[Start of section]
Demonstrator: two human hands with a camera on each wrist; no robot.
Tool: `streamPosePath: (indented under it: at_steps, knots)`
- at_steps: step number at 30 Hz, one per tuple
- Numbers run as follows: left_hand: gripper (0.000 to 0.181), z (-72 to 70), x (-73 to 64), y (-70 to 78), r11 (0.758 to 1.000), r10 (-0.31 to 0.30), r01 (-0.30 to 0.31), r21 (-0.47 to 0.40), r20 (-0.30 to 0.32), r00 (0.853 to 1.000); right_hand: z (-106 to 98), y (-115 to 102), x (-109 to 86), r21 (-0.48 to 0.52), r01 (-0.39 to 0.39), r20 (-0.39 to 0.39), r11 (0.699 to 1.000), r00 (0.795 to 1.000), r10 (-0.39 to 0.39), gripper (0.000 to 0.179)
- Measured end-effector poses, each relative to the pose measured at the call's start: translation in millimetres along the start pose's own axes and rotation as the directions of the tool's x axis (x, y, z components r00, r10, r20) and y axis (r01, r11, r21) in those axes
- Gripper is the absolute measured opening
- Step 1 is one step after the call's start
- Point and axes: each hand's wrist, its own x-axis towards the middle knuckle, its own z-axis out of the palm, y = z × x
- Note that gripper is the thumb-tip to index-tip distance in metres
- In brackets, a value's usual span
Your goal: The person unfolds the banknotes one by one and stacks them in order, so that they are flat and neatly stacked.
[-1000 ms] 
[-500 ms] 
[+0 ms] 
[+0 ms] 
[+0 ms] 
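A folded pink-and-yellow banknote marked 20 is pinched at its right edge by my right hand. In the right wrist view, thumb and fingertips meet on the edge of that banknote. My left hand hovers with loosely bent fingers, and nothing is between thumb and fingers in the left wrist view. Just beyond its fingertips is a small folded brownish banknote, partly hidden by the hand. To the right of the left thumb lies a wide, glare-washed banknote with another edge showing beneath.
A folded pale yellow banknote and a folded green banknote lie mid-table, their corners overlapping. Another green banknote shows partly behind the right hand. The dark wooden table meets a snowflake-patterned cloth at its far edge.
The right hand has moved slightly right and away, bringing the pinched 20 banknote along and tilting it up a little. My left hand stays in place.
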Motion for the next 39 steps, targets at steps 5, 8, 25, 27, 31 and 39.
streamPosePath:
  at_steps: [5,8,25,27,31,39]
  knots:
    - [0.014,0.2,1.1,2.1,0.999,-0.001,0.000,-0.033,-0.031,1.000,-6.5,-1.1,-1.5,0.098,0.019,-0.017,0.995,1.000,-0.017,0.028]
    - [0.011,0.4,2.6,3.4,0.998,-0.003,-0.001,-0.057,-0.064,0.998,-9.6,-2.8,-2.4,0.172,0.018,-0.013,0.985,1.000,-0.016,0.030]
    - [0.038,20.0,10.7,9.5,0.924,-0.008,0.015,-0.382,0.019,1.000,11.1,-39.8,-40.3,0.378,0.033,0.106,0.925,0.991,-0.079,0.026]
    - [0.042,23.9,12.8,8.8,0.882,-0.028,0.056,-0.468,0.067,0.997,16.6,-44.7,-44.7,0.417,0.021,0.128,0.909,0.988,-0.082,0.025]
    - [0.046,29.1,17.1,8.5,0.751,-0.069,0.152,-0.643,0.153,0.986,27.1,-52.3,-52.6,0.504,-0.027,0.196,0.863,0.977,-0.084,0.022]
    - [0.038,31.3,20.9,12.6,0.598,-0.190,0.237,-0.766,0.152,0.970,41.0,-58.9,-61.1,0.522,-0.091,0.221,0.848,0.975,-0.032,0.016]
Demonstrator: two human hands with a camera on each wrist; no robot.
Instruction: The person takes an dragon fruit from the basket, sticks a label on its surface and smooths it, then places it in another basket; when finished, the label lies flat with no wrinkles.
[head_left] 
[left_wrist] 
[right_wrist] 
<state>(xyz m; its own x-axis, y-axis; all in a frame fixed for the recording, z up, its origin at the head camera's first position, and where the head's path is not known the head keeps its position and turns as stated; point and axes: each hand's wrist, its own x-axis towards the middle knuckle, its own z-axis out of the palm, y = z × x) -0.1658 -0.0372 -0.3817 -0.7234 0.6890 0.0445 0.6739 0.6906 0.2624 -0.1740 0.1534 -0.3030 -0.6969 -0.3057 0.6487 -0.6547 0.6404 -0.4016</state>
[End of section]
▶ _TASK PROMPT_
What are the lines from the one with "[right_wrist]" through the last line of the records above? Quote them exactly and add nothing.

▶ _REPLY_
[right_wrist] 
<state>(xyz m; its own x-axis, y-axis; all in a frame fixed for the recording, z up, its origin at the head camera's first position, and where the head's path is not known the head keeps its position and turns as stated; point and axes: each hand's wrist, its own x-axis towards the middle knuckle, its own z-axis out of the palm, y = z × x) -0.1658 -0.0372 -0.3817 -0.7234 0.6890 0.0445 0.6739 0.6906 0.2624 -0.1740 0.1534 -0.3030 -0.6969 -0.3057 0.6487 -0.6547 0.6404 -0.4016</state>

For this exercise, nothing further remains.